Materials and Methods: This experimental study was performed in 32 female Wistar rats classified in four groups,
including: i. sham, ii. TD: torsion/detorsion group received normal saline, iii. TDM: torsion/detorsion group treated
with 40 mg/kg Minocycline, and iv. MC: healthy group received 40 mg/kg Minocycline. After treatment period (7
days), histoplogical parameters, oxidative stress markers and hormone profile of serum as well as the expression of
Bax and Bcl-2 genes were measured in the ovary of rats.
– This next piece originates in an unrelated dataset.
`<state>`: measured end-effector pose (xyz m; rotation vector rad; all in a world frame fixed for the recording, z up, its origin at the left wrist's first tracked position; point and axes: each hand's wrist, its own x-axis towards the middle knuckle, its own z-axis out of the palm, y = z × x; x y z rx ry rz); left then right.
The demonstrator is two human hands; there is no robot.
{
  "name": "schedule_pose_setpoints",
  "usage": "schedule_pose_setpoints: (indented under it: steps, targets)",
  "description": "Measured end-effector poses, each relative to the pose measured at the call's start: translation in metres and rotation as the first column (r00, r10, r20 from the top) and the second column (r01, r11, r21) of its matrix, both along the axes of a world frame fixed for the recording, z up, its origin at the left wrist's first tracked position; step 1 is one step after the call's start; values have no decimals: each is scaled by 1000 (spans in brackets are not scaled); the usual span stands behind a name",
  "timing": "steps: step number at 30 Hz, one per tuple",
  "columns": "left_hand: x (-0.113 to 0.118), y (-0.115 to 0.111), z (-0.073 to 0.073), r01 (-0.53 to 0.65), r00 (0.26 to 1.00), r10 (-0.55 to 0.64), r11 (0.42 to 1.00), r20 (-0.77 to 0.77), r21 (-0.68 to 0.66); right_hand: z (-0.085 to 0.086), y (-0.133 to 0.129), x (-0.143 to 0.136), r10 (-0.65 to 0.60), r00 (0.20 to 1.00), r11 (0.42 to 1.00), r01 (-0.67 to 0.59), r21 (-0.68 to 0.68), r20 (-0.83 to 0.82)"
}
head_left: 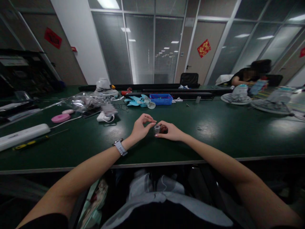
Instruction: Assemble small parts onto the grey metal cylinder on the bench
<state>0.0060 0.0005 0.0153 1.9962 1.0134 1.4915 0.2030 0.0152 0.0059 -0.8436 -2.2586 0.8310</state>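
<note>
A small grey metal cylinder (156, 129) stands upright at the near middle of the green table (190, 146), a dark spot in the centre of its top. My right hand (170, 131) is closed around its right side, with thumb and fingers on it. Just above and left of the cylinder, my left hand (143, 125) has its thumb and fingertips brought together in a pinch. Whatever lies between those fingertips, if anything, is too small to make out. A watch with a pale strap (120, 147) is on my left wrist.
Behind my hands are a blue bin (160, 99), blue gloves (138, 101) and a small grey cylinder (198, 100). At left lie a white power strip (23, 136), a yellow-handled screwdriver (30, 143) and a pink disc (60, 118). Fan parts (238, 94) stand right, near another person (247, 76).
</note>
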Motion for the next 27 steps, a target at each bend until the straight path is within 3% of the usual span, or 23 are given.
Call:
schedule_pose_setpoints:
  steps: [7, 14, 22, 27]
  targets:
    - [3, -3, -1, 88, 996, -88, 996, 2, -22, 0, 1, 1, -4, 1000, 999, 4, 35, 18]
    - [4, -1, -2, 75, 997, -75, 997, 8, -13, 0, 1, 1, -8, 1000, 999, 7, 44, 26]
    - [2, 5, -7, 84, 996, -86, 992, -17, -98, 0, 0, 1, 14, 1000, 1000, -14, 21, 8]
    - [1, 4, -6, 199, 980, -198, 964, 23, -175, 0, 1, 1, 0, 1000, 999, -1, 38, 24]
Results: Levels of superoxide dismutase (SOD), glutathione peroxidase (GPX) and estrogen were decreased in the
TD group and significantly increased in the treated groups (P=0.001). Levels of malondialdehyde (MDA) and testosterone
were increased in the TD group and decreased in the treated groups (P=0.001). Expression level of Bax was
elevated in the TD group, while it was attenuated in the treated groups (P=0.001). Expression level of Bcl-2 was
significantly increased in treated groups (P=0.001).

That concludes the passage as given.